Only those lines in the data below from the line containing "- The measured" through the line containing "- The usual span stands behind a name", both included, should be restated word for word.

Stored entries
+ + + + +

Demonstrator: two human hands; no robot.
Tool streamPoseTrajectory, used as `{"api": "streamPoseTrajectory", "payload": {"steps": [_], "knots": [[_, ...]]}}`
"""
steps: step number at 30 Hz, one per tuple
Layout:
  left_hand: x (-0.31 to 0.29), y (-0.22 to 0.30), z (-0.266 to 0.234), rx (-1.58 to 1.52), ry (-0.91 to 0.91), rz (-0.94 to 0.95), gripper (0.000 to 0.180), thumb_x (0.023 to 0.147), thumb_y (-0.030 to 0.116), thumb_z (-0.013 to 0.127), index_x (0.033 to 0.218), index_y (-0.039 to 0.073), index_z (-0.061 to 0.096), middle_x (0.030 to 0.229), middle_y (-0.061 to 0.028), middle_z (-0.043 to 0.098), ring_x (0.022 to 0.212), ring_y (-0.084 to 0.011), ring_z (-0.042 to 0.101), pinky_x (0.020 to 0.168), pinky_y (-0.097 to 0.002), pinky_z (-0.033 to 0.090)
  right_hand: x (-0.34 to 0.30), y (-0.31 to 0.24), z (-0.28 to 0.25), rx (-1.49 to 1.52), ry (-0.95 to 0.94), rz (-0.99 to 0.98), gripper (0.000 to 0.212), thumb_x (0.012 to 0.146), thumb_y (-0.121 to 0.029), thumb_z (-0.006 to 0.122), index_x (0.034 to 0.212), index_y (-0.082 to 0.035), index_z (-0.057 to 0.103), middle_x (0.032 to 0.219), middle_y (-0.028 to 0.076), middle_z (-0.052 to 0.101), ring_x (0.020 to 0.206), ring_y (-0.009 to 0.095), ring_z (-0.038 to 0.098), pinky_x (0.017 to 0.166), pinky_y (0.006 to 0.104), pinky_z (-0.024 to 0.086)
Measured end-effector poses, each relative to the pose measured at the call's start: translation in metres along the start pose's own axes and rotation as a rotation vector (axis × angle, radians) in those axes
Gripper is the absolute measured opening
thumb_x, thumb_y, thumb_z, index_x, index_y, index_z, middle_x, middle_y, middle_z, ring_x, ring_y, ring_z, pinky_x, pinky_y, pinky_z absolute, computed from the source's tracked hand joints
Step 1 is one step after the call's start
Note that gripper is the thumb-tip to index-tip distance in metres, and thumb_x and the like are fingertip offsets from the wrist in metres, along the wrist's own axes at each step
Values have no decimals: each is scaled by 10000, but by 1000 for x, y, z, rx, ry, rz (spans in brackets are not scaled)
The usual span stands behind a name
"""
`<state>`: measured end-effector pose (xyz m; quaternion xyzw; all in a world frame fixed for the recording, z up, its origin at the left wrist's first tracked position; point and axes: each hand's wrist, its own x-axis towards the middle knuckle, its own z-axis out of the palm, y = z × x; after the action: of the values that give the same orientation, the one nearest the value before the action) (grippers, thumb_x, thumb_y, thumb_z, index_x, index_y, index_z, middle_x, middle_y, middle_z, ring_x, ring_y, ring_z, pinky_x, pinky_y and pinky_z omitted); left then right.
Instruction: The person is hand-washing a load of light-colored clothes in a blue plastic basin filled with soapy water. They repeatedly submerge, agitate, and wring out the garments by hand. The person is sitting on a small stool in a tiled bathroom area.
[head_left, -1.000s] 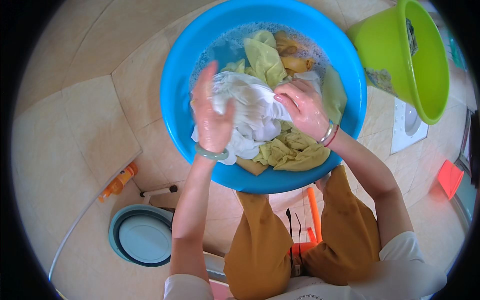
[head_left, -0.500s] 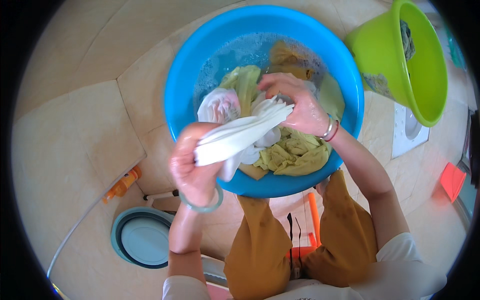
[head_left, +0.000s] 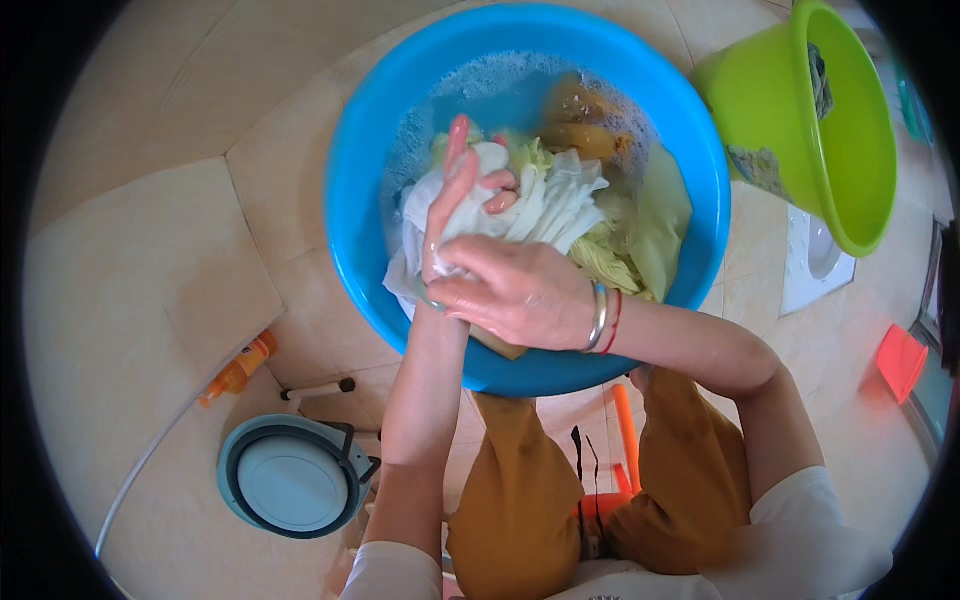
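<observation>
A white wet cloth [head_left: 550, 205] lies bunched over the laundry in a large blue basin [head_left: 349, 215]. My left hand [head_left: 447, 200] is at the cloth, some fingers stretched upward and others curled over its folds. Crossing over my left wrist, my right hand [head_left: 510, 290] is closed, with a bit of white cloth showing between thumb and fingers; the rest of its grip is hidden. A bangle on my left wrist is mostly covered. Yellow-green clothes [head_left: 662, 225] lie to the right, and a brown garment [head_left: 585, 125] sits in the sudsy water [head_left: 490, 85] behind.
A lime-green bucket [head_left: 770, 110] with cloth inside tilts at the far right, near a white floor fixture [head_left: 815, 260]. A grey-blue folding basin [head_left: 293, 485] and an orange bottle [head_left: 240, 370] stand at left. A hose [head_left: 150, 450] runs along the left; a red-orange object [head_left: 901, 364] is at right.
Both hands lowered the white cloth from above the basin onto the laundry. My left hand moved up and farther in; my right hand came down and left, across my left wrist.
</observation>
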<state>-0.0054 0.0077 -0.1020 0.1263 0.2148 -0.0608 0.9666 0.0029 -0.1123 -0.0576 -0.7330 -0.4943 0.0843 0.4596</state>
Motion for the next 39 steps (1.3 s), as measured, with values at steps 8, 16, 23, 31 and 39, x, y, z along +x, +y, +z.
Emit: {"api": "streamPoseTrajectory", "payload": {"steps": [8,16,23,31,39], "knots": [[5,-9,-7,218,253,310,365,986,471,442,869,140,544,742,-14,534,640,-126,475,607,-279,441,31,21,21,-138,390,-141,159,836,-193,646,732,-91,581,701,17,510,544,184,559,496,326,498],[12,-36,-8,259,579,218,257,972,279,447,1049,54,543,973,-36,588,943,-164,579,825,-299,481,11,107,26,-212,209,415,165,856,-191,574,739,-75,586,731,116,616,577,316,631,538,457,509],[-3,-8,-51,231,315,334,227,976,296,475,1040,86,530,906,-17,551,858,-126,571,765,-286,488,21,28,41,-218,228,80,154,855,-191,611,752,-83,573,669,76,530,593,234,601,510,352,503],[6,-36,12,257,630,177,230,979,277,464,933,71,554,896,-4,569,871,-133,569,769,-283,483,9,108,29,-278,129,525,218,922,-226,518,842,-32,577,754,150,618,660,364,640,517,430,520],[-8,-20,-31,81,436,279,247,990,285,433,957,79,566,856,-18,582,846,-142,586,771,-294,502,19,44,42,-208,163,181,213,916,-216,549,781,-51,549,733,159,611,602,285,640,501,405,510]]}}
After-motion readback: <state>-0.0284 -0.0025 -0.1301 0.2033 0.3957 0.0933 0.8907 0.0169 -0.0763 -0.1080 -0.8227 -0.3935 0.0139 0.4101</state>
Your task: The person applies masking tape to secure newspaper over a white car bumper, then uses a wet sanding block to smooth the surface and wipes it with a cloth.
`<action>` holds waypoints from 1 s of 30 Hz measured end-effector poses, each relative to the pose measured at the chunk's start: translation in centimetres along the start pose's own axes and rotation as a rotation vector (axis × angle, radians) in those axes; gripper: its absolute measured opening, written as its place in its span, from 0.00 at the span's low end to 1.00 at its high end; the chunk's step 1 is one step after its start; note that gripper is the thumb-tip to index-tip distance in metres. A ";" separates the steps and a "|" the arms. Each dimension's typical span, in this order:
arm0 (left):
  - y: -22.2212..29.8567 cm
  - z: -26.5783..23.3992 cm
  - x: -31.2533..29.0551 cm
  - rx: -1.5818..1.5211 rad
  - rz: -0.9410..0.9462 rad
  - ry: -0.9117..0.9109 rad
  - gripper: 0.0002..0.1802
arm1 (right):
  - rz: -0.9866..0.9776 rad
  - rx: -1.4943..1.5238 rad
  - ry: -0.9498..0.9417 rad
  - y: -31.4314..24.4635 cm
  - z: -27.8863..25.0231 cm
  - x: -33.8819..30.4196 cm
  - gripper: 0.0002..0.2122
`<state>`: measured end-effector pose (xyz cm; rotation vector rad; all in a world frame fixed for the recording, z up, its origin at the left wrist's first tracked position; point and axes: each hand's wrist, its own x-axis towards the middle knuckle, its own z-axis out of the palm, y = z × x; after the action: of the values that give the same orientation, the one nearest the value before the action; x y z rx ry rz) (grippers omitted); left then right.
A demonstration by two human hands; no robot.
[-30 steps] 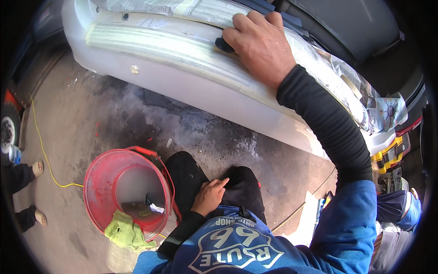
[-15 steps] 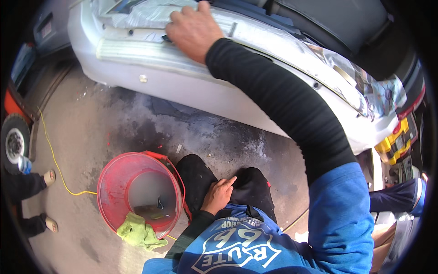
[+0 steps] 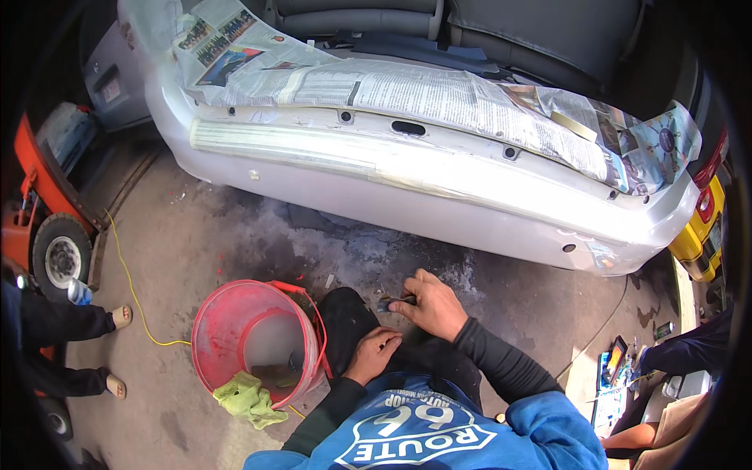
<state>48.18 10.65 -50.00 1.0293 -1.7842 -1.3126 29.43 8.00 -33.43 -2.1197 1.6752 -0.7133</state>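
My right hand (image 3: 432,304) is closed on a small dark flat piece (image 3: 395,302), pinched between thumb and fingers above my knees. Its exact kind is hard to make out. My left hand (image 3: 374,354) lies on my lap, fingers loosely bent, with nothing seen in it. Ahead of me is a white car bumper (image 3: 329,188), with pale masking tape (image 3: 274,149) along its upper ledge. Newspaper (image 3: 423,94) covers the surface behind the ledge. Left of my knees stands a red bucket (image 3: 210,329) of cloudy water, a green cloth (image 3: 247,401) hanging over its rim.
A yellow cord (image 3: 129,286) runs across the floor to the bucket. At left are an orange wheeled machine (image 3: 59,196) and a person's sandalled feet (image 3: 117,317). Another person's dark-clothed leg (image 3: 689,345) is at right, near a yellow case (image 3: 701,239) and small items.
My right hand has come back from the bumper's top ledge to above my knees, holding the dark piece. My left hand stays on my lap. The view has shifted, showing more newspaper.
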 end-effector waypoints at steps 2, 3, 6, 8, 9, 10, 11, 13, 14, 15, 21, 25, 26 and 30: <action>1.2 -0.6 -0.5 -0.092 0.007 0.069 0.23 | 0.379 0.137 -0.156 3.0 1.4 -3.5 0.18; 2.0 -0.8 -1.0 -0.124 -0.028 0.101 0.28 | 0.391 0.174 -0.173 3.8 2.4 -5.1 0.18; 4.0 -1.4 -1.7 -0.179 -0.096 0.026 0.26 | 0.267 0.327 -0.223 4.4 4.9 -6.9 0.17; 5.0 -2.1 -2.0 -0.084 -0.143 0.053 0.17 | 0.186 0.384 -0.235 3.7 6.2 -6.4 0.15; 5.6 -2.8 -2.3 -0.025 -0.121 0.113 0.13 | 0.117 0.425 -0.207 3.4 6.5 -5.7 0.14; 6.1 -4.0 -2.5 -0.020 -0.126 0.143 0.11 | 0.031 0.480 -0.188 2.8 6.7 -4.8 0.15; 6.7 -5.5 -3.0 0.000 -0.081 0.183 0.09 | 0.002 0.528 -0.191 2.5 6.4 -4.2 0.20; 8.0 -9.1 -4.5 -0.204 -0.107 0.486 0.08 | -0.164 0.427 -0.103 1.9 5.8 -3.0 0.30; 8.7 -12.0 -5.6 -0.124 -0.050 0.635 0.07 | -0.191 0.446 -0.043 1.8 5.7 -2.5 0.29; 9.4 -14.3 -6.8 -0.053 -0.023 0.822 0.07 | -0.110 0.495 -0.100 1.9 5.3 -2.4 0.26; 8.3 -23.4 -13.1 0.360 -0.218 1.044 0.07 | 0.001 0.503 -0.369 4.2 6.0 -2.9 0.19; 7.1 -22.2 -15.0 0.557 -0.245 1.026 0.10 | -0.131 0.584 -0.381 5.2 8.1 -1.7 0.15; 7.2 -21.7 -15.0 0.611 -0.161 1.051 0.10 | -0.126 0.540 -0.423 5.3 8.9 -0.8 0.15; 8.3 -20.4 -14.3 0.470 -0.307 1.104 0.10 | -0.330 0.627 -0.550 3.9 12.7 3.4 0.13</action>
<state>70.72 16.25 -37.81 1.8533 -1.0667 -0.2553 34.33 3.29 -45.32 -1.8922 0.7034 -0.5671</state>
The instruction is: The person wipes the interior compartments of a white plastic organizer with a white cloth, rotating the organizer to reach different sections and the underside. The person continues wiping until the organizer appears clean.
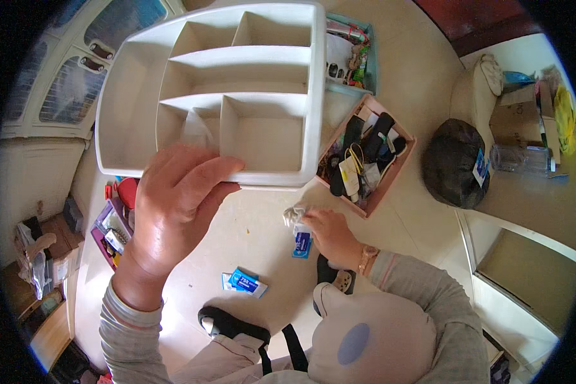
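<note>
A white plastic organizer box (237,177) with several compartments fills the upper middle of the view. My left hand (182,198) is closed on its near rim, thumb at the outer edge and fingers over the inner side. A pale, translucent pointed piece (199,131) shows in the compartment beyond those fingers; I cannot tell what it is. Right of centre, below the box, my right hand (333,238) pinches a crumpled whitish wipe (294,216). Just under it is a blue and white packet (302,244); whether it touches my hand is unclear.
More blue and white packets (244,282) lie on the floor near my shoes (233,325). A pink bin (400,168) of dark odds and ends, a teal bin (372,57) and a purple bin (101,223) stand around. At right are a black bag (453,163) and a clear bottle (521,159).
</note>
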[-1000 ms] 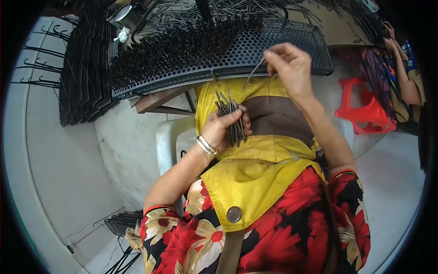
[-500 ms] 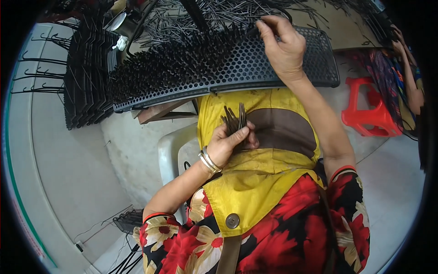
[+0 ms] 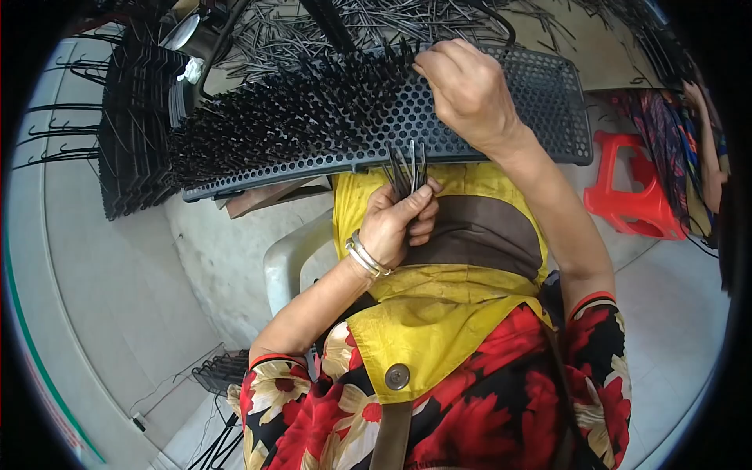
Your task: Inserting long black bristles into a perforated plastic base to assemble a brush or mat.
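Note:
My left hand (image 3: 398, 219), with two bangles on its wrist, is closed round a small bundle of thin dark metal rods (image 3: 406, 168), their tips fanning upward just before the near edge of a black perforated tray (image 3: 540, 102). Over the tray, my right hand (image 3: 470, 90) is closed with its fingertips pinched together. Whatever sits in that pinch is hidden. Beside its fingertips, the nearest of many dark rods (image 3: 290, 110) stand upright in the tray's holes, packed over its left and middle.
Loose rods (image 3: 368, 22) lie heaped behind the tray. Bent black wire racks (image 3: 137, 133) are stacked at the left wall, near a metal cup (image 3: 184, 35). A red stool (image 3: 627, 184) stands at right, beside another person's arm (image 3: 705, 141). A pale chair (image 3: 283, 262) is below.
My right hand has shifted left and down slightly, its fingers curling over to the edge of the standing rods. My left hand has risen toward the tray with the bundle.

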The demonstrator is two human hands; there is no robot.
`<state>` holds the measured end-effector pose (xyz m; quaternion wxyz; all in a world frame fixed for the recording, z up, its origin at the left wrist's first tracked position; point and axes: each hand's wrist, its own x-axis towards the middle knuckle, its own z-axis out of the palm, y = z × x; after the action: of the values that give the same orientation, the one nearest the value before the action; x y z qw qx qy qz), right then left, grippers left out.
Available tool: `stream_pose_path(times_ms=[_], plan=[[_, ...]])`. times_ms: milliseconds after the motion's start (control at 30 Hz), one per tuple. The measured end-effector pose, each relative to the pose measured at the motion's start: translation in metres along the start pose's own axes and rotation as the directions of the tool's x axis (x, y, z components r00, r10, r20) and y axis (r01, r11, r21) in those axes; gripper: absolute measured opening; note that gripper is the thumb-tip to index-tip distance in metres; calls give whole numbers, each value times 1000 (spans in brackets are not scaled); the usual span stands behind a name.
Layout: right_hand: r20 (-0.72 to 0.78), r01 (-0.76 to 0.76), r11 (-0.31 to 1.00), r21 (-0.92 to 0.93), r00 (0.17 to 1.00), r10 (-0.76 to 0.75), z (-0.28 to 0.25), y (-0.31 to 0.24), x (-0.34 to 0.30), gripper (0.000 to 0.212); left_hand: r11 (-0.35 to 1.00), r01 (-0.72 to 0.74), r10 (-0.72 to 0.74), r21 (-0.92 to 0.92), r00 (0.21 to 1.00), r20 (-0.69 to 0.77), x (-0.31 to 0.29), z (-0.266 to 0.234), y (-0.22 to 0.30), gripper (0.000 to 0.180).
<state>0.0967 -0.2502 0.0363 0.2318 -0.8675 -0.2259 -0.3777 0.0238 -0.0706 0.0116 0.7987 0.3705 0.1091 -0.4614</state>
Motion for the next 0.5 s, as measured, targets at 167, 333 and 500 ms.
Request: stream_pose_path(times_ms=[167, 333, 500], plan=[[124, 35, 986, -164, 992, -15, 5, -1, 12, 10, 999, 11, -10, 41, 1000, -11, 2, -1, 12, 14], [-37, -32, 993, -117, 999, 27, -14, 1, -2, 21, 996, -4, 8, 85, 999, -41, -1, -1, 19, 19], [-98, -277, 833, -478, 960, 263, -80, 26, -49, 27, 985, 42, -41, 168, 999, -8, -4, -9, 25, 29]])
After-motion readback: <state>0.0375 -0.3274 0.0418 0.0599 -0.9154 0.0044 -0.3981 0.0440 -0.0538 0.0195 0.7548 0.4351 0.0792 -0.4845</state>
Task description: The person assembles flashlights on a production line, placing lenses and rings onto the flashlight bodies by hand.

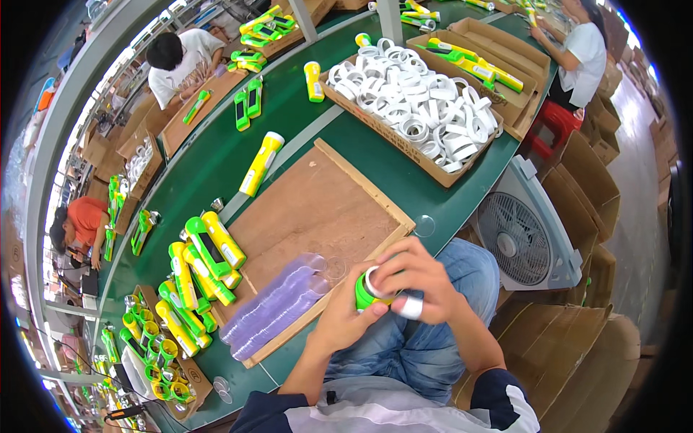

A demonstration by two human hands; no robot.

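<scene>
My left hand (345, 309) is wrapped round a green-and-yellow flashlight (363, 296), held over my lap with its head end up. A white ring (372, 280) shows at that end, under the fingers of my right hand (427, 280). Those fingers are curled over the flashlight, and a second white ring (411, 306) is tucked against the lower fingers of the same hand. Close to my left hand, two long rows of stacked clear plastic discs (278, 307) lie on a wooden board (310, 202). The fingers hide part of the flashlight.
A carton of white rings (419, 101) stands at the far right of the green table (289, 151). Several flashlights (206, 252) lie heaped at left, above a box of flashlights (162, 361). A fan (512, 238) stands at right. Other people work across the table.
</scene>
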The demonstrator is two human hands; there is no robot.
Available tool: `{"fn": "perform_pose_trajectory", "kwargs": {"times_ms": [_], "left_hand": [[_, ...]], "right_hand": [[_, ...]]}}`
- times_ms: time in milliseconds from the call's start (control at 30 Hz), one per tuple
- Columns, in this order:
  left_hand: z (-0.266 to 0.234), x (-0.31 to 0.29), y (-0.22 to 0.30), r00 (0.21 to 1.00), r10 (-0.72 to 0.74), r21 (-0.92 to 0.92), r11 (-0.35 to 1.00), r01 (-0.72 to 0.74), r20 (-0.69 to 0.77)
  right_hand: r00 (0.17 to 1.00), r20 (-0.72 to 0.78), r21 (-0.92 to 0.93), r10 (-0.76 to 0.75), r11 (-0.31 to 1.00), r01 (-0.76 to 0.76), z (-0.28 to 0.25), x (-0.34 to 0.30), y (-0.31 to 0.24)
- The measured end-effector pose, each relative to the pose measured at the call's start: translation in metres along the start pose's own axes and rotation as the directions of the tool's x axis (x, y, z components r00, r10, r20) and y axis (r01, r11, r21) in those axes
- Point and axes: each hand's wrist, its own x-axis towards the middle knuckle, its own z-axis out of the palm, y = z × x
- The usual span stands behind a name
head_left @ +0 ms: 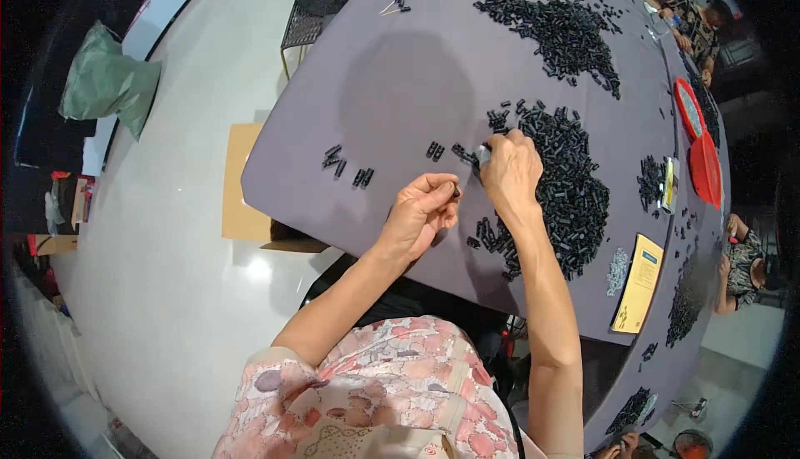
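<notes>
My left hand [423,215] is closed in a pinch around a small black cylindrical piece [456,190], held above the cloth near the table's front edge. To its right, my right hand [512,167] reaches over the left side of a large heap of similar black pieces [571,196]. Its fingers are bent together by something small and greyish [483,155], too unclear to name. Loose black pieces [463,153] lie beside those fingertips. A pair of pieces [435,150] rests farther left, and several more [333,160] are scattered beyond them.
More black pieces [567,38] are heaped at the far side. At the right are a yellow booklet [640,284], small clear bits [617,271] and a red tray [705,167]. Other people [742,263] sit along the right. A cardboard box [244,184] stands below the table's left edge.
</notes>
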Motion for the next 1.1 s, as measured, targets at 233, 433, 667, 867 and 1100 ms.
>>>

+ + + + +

• [Written answer]:
- The measured end-effector pose, each relative to the pose measured at the call's start: translation in metres along the start pose's own axes and rotation as the directions of the tool's x axis (x, y, z components r00, r10, r20) and y axis (r01, r11, r21) in those axes
- Point and axes: each hand's wrist, its own x-axis towards the middle knuckle, its own z-axis out of the palm, y = z × x
- The usual span stands behind a name

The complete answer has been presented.